__PROBLEM__:
Your reply should be the following data, copied exactly.
[Opening MATERIAL PROVIDED section]
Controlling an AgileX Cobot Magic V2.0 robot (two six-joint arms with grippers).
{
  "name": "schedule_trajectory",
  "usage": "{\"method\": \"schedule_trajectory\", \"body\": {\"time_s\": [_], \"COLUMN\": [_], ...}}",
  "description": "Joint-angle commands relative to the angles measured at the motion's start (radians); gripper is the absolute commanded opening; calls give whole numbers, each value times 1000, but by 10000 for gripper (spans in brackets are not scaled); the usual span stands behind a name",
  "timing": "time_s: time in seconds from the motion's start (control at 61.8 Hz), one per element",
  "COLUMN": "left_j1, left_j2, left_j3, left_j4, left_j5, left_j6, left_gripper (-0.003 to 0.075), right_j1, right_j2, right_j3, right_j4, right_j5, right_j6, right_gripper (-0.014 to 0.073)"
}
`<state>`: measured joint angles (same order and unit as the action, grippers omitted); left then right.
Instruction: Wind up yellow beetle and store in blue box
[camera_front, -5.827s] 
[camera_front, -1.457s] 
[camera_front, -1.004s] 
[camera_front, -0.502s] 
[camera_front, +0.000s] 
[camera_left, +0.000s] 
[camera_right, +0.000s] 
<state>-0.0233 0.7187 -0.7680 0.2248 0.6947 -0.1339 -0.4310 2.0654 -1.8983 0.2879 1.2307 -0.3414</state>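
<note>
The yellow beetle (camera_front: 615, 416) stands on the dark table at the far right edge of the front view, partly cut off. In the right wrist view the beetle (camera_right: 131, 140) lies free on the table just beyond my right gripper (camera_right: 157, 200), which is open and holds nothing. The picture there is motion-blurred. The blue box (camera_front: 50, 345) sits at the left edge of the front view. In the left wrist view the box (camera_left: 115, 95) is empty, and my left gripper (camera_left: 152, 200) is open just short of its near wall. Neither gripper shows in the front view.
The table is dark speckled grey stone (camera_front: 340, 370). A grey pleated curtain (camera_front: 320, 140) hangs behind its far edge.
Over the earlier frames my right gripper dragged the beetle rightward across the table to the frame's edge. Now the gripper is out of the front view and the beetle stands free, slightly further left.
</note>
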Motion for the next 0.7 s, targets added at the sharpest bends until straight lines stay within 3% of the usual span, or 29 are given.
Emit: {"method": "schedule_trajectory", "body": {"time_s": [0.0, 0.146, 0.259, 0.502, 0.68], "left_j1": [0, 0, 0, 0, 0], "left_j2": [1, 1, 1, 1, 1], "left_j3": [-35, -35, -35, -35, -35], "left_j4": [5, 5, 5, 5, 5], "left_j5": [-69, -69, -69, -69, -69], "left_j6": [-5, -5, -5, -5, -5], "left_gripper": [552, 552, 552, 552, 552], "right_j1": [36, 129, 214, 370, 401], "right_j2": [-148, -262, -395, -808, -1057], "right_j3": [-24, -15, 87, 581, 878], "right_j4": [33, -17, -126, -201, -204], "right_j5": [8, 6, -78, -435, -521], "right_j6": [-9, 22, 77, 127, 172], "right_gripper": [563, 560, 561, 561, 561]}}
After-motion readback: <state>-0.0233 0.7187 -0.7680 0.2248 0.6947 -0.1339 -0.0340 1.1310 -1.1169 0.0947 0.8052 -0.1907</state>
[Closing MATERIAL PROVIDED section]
__EXPECTED ANSWER__:
Controlling an AgileX Cobot Magic V2.0 robot (two six-joint arms with grippers).
{
  "name": "schedule_trajectory",
  "usage": "{\"method\": \"schedule_trajectory\", \"body\": {\"time_s\": [_], \"COLUMN\": [_], ...}}",
  "description": "Joint-angle commands relative to the angles measured at the motion's start (radians); gripper is the absolute commanded opening; calls give whole numbers, each value times 1000, but by 10000 for gripper (spans in brackets are not scaled); the usual span stands behind a name",
  "timing": "time_s: time in seconds from the motion's start (control at 61.8 Hz), one per element",
  "COLUMN": "left_j1, left_j2, left_j3, left_j4, left_j5, left_j6, left_gripper (-0.003 to 0.075), right_j1, right_j2, right_j3, right_j4, right_j5, right_j6, right_gripper (-0.014 to 0.073)"
}
`<state>`: measured joint angles (same order and unit as the action, grippers omitted); left then right.
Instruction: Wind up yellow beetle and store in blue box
[camera_front, -5.827s] 
[camera_front, -1.457s] 
[camera_front, -1.004s] 
[camera_front, -0.502s] 
[camera_front, +0.000s] 
[camera_left, +0.000s] 
[camera_right, +0.000s] 
<state>-0.0233 0.7187 -0.7680 0.2248 0.6947 -0.1339 -0.4310 2.0654 -1.8983 0.2879 1.2307 -0.3414</state>
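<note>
The yellow beetle (camera_front: 615, 416) stands on the dark table at the far right edge of the front view, partly cut off. In the right wrist view the beetle (camera_right: 131, 140) lies free on the table just beyond my right gripper (camera_right: 157, 200), which is open and holds nothing. The picture there is motion-blurred. The blue box (camera_front: 50, 345) sits at the left edge of the front view. In the left wrist view the box (camera_left: 115, 95) is empty, and my left gripper (camera_left: 152, 200) is open just short of its near wall. Neither gripper shows in the front view.
The table is dark speckled grey stone (camera_front: 340, 370). A grey pleated curtain (camera_front: 320, 140) hangs behind its far edge.
Over the earlier frames my right gripper dragged the beetle rightward across the table to the frame's edge. Now the gripper is out of the front view and the beetle stands free, slightly further left.
</note>
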Motion for the next 0.7 s, targets added at the sharpest bends until straight lines stay within 3% of the usual span, or 29 are given.
Emit: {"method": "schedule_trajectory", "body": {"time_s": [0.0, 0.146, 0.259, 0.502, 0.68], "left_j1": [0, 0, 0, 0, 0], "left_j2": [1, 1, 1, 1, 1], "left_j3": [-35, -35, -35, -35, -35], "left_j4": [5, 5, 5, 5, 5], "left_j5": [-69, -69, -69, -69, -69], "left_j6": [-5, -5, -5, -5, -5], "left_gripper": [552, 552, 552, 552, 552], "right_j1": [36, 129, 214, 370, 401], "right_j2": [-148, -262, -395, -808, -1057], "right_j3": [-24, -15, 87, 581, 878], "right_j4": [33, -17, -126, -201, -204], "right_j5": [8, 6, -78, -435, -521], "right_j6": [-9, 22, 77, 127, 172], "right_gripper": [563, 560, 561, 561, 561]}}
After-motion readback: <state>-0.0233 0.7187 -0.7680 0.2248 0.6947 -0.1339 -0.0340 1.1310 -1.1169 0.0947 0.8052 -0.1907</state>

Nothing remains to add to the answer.